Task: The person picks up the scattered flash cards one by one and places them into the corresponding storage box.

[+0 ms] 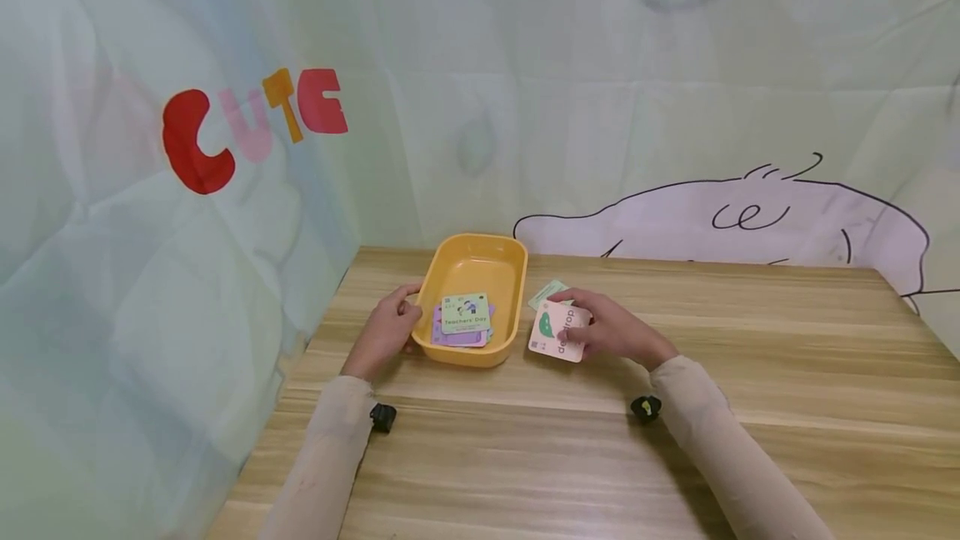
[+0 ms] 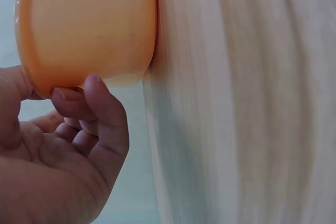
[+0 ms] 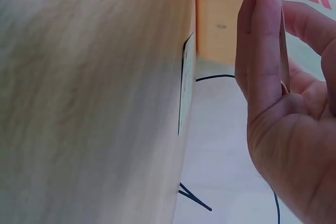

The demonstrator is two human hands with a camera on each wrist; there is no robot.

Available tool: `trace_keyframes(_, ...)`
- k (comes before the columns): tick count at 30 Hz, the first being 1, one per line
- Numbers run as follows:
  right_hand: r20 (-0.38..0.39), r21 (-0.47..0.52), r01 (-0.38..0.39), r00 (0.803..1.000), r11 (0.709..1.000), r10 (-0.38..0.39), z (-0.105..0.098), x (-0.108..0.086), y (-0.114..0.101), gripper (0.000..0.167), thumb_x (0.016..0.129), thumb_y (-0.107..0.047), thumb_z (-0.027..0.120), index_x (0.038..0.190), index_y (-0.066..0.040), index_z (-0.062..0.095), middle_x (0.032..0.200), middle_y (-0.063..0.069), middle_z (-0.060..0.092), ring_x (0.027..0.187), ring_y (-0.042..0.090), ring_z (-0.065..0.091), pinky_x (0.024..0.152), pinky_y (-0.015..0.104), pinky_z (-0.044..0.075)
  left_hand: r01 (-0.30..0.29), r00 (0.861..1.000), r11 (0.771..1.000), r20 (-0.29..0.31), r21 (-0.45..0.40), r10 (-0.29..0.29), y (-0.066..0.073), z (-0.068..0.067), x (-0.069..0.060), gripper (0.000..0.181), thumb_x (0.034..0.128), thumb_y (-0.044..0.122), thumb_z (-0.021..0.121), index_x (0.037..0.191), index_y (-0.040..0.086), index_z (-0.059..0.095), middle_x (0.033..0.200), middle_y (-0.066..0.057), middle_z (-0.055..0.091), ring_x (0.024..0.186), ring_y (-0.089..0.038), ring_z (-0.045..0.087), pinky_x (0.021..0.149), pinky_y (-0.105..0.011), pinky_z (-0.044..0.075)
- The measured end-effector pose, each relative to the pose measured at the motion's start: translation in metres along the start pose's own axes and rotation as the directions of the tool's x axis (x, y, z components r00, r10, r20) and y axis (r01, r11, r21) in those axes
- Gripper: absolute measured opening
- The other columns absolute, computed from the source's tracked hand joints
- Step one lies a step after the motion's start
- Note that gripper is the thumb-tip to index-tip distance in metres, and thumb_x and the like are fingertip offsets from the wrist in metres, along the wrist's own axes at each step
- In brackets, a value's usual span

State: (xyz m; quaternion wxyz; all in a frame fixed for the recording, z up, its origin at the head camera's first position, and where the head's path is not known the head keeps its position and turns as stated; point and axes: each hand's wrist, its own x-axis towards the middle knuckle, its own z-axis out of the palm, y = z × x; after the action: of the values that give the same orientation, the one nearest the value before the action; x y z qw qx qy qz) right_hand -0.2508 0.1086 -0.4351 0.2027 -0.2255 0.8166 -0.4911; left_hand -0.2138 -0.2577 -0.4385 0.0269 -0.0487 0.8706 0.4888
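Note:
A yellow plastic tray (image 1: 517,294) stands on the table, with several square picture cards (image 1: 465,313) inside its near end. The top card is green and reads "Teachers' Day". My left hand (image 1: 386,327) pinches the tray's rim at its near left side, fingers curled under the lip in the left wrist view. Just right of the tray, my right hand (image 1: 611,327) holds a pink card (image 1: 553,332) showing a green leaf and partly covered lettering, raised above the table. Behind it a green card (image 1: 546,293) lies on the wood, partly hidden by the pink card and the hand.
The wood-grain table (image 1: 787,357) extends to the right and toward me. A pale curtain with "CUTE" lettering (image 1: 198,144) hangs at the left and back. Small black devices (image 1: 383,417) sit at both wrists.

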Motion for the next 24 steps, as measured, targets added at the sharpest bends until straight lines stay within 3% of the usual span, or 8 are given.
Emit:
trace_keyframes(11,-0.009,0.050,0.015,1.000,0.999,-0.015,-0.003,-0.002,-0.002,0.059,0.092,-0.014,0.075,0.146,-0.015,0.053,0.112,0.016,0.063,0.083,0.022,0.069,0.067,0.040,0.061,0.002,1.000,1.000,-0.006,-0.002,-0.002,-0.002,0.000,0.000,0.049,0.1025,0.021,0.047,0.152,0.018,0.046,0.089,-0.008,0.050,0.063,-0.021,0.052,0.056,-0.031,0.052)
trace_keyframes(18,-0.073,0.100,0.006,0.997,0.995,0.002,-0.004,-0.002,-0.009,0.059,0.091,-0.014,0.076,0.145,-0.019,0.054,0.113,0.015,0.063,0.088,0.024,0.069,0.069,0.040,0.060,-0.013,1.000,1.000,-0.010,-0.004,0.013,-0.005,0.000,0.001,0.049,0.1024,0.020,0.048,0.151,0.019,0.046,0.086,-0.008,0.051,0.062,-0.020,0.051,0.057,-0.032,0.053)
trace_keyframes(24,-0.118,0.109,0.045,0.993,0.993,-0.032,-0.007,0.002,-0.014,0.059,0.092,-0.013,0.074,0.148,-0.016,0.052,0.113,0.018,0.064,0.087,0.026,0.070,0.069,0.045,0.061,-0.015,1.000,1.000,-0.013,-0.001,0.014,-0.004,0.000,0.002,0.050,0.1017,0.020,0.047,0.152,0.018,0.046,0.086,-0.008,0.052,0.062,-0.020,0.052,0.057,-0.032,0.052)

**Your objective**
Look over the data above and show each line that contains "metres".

**Task result**
- The measured end-effector pose, each relative to the pose measured at the motion's start: translation in metres along the start pose's own axes and rotation as the directions of the tool's x axis (x, y, z components r00, r10, r20) and y axis (r01, r11, r21) in those axes
- Note that gripper is the thumb-tip to index-tip distance in metres, and thumb_x and the like are fingertip offsets from the wrist in metres, along the wrist's own axes at each step

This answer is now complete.